(Stored items from a collection)
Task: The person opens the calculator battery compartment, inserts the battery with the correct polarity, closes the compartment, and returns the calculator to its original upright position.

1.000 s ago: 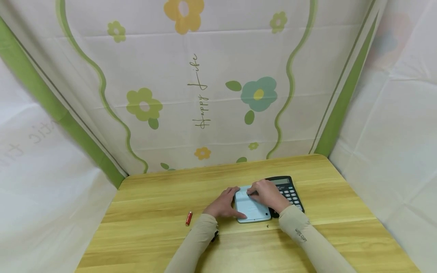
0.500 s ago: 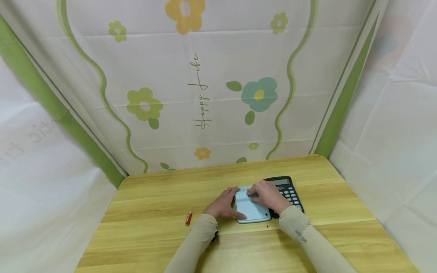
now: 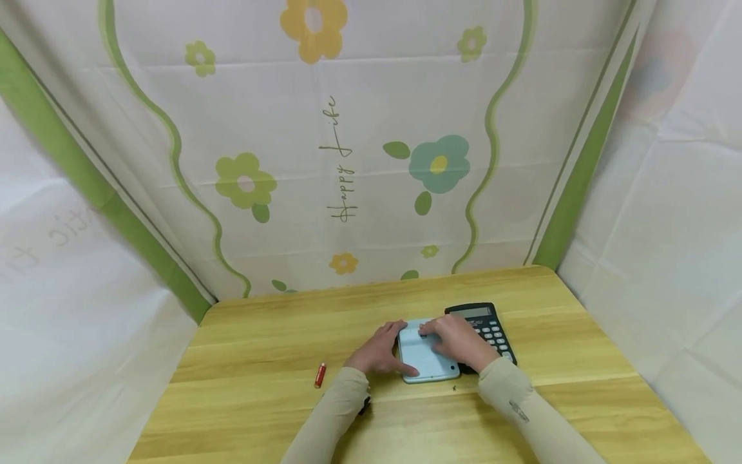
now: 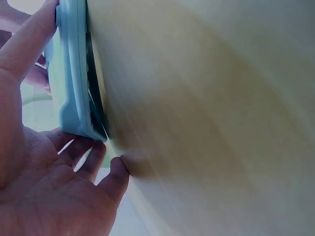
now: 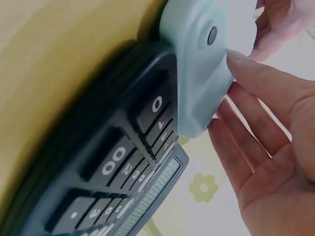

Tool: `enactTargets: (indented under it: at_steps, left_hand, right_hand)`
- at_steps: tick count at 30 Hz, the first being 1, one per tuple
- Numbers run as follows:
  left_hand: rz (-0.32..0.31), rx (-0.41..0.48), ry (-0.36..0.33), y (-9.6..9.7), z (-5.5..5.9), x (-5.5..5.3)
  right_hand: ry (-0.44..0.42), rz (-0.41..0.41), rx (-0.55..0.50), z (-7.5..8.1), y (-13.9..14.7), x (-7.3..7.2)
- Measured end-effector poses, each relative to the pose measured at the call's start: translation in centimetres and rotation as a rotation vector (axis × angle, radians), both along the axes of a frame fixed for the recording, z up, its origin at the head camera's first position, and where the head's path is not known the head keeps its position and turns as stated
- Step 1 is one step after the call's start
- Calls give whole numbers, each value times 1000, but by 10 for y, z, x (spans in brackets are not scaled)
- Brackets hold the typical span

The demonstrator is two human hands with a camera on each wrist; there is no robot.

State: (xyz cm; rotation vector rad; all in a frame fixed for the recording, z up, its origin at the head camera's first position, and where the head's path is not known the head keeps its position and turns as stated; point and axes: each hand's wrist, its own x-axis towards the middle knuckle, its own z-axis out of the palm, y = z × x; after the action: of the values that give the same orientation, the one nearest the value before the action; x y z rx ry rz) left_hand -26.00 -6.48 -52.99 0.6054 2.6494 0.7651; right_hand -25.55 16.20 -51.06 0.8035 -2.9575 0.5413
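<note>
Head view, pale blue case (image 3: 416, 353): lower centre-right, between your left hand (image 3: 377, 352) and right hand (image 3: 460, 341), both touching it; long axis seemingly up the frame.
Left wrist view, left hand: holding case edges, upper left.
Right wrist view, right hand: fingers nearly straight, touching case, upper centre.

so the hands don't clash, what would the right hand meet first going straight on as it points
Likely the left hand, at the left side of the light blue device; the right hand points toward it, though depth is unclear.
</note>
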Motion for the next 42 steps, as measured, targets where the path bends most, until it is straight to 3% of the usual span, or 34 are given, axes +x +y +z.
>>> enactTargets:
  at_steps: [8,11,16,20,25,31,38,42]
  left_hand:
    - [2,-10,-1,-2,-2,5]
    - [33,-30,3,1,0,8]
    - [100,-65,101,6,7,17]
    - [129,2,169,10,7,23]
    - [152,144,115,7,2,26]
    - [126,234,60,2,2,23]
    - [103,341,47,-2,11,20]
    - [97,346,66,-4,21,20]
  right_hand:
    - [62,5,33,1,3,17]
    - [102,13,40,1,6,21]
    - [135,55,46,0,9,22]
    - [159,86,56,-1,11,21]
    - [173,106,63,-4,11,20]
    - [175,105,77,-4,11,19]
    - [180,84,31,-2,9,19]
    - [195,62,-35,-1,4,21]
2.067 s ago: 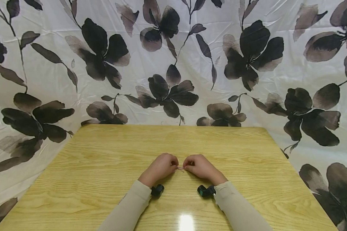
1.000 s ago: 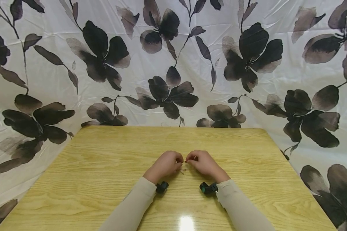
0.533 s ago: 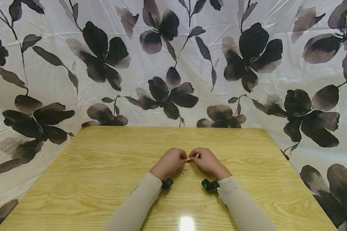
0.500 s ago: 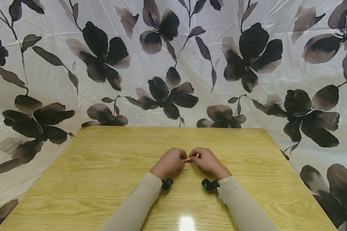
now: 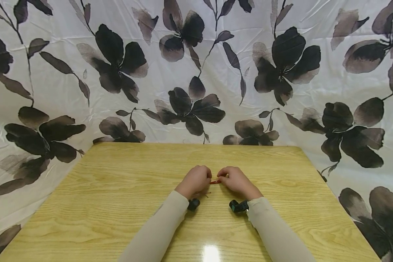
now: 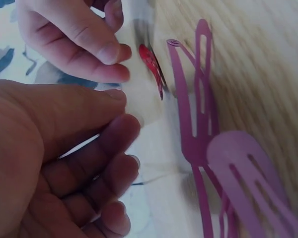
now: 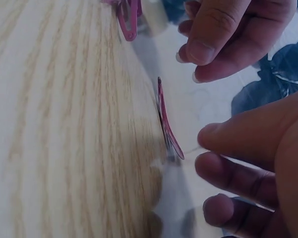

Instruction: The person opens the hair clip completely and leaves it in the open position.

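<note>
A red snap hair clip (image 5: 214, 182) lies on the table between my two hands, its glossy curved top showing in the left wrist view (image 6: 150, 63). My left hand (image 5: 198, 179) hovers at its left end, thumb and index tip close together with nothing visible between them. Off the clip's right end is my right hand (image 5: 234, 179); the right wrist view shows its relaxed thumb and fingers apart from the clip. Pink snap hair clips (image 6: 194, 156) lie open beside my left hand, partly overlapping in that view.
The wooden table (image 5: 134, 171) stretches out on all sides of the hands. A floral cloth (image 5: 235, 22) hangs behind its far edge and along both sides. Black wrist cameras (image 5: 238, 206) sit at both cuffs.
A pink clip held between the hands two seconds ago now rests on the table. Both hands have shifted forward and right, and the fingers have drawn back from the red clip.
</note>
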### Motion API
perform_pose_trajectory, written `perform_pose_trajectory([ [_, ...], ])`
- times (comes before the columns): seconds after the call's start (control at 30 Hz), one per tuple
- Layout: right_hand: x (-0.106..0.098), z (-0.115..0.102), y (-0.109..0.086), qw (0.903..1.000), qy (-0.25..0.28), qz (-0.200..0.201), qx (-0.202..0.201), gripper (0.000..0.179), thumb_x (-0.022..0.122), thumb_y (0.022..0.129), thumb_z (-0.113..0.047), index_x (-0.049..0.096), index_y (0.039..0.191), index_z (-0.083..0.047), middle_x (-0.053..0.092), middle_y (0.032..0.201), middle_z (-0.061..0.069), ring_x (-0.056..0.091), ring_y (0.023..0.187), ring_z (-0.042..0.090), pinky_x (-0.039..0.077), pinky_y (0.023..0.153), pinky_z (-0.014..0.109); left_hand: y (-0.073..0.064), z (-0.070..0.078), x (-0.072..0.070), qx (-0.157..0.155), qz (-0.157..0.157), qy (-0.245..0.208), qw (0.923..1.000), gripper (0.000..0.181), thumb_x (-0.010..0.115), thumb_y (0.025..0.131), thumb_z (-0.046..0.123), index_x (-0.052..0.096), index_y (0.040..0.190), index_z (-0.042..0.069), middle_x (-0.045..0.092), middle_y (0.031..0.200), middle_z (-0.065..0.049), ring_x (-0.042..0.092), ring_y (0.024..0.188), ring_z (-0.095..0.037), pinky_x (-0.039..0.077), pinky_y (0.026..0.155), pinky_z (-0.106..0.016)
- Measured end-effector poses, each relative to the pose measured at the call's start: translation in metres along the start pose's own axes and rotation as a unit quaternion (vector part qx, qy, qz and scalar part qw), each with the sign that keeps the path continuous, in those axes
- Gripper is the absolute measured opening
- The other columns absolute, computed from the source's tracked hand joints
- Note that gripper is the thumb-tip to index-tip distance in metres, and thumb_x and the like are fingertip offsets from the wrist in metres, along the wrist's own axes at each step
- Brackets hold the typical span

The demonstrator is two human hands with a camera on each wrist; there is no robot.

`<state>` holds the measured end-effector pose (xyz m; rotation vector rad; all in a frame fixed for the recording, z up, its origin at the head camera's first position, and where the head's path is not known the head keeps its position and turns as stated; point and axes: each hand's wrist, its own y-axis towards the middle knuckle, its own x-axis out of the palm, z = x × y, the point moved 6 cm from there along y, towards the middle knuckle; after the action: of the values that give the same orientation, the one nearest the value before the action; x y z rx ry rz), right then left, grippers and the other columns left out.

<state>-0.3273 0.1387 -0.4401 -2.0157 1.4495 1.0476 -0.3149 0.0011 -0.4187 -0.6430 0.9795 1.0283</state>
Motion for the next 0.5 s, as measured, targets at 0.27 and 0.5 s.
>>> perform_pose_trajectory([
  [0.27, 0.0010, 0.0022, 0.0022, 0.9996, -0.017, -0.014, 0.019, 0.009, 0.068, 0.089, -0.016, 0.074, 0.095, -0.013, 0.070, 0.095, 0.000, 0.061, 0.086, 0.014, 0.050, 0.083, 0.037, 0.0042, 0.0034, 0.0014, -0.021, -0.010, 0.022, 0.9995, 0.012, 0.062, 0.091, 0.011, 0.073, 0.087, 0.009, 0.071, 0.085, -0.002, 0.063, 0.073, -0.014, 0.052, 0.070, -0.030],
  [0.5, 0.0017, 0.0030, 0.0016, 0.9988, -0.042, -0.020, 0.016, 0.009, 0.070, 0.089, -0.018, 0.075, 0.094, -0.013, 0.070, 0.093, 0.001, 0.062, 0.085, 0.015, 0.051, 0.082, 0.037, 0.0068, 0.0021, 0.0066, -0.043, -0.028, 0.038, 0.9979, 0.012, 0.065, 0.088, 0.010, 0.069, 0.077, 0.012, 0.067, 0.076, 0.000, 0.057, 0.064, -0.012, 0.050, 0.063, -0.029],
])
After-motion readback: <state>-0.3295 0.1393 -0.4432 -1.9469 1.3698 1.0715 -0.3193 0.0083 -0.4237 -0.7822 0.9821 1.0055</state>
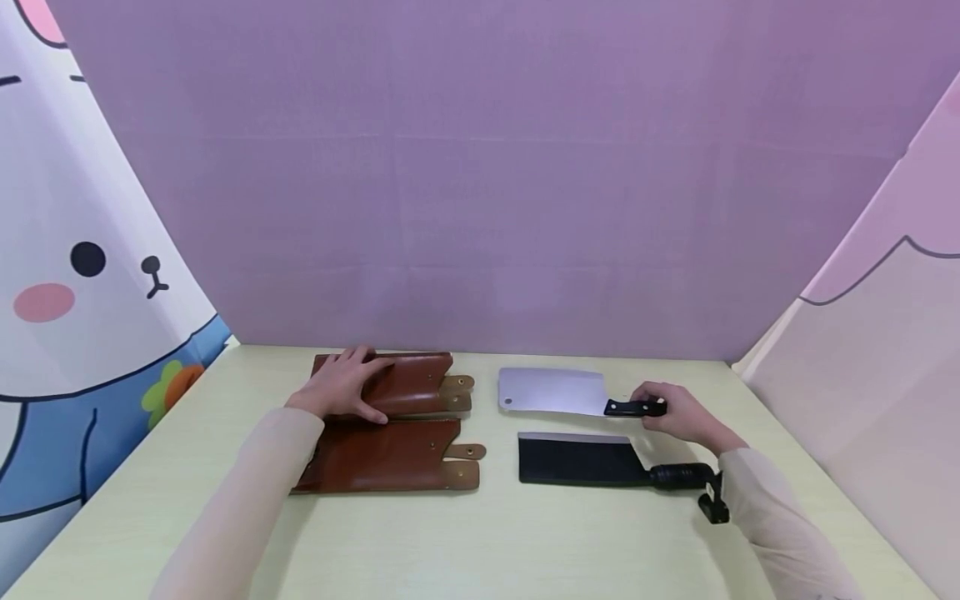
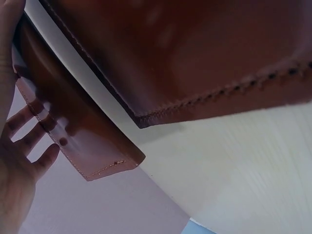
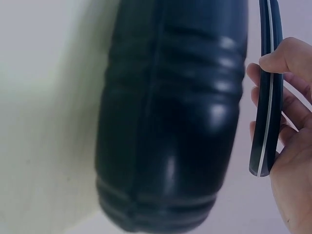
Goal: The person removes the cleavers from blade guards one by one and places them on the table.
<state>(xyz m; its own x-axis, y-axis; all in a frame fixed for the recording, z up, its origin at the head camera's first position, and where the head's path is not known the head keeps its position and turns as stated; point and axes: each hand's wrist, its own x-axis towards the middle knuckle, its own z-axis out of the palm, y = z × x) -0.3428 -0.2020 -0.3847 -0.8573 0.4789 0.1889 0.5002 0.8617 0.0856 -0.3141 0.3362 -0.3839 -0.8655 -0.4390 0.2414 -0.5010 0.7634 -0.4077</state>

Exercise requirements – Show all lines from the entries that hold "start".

Output below –
- Measured end-effector poses, each relative to the pose measured at the call's start: translation in centimetres and rotation as a rotation vector (axis × angle, radians), both along the axes of a frame fixed for the recording, z up, its origin at the head camera's first position, and where the head's path is not known the head keeps its position and turns as stated
- Step 1 is one step after the call's start
- times (comes before the columns): seconds after the call's start (control at 30 Hz), one per tuple
- Measured end-effector poses, each relative to the pose measured at the call's start: translation in metres along the start pose's own axes and rotation as a unit quaternion (vector part qx, qy, qz and scalar part qw), each with the sign that keeps the path continuous, in those axes

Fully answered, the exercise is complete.